A newly opened indoor farm in Japan has been built with LED light bulbs that emit light at wavelengths optimised for plant growth.

Shigeharu Shimamura, a plant physiologist, along with GE Lighting made the LED plant farm. The indoor farm is 2,300 square metres which makes it the world’s largest indoor LED-lit farm.

The indoor farm is more productive than a traditional outdoor farm in the following ways:

  • Produce waste is at 50% for traditional farms and is only 10% at this farm
  • Lettuce grows 2.5 times faster in the LED farm
  • The indoor farm produces 10,000 lettuce heads a day
  • 1% of water used on traditional farms is needed for the indoor farm

The LED lamps let Shimamura adjust the day and night cycles, allowing them to photosynthesise during the day and respire at night. Shimamura said:

What we need to do is not just setting up more days and nights. We want to achieve the best combination of photosynthesis during the day and breathing at night by controlling the lighting and the environment.

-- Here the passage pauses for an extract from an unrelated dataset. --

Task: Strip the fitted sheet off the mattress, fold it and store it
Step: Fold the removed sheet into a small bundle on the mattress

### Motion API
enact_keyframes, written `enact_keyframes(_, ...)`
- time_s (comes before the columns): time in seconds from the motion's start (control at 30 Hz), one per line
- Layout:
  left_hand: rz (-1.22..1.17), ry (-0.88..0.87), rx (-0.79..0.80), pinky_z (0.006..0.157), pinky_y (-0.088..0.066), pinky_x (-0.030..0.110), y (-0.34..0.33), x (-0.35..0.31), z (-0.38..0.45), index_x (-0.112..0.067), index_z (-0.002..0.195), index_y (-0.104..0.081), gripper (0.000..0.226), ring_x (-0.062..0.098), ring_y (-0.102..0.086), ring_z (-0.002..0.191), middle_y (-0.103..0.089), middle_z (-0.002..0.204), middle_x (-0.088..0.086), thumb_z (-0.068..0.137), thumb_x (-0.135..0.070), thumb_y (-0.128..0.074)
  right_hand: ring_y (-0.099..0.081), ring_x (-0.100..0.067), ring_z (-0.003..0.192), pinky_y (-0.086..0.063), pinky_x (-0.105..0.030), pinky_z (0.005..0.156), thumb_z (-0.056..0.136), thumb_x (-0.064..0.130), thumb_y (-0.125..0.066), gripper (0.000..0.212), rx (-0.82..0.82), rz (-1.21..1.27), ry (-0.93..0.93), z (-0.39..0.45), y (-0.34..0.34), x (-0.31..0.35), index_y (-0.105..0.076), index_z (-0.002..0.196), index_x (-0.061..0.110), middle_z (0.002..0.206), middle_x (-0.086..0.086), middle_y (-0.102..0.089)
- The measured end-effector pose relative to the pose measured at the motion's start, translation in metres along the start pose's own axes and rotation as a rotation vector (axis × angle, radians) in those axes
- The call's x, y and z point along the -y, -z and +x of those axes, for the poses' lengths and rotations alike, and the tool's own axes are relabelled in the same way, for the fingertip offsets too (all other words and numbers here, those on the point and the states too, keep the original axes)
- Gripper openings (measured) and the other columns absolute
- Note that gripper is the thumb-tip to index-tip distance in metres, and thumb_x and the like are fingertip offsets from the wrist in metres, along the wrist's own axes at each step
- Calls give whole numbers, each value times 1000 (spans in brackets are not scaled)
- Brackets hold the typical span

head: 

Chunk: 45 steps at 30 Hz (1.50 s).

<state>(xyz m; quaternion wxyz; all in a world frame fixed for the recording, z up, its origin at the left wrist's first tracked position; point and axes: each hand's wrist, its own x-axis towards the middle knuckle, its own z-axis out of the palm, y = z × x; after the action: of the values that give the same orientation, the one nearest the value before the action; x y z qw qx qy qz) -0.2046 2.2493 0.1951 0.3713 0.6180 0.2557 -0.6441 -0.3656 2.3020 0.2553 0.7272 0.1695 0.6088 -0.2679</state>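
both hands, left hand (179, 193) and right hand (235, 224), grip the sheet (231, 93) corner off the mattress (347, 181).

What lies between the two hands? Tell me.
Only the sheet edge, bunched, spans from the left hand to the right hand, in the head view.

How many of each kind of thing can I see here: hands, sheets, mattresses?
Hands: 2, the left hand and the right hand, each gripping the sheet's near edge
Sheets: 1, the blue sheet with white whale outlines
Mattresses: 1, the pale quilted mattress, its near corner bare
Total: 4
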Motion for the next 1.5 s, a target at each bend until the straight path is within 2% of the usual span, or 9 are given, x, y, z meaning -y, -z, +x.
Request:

GE provided the LED lamps and has worked on the concept with Shimamura since 2011. Testing began in 2012, and the final design was laid out in March 2013. After testing, GE redesigned the lights to be thinner, more uniform and tolerate the humid conditions inside the factory. Manager for GE Lighting Japan, Tomoaki Kimura, said about the redesigned lights:

What we need to do is not just setting up more days and nights. We want to achieve the best combination of photosynthesis during the day and breathing at night by controlling the lighting and the environment.

Shimamura said:

I knew how to grow good vegetables biologically and I wanted to integrate that knowledge with hardware to make things happen. Finally, we are about to start the real agricultural industrialization.

More of these indoor plant farms are planned to be built in Hong Kong and Russia.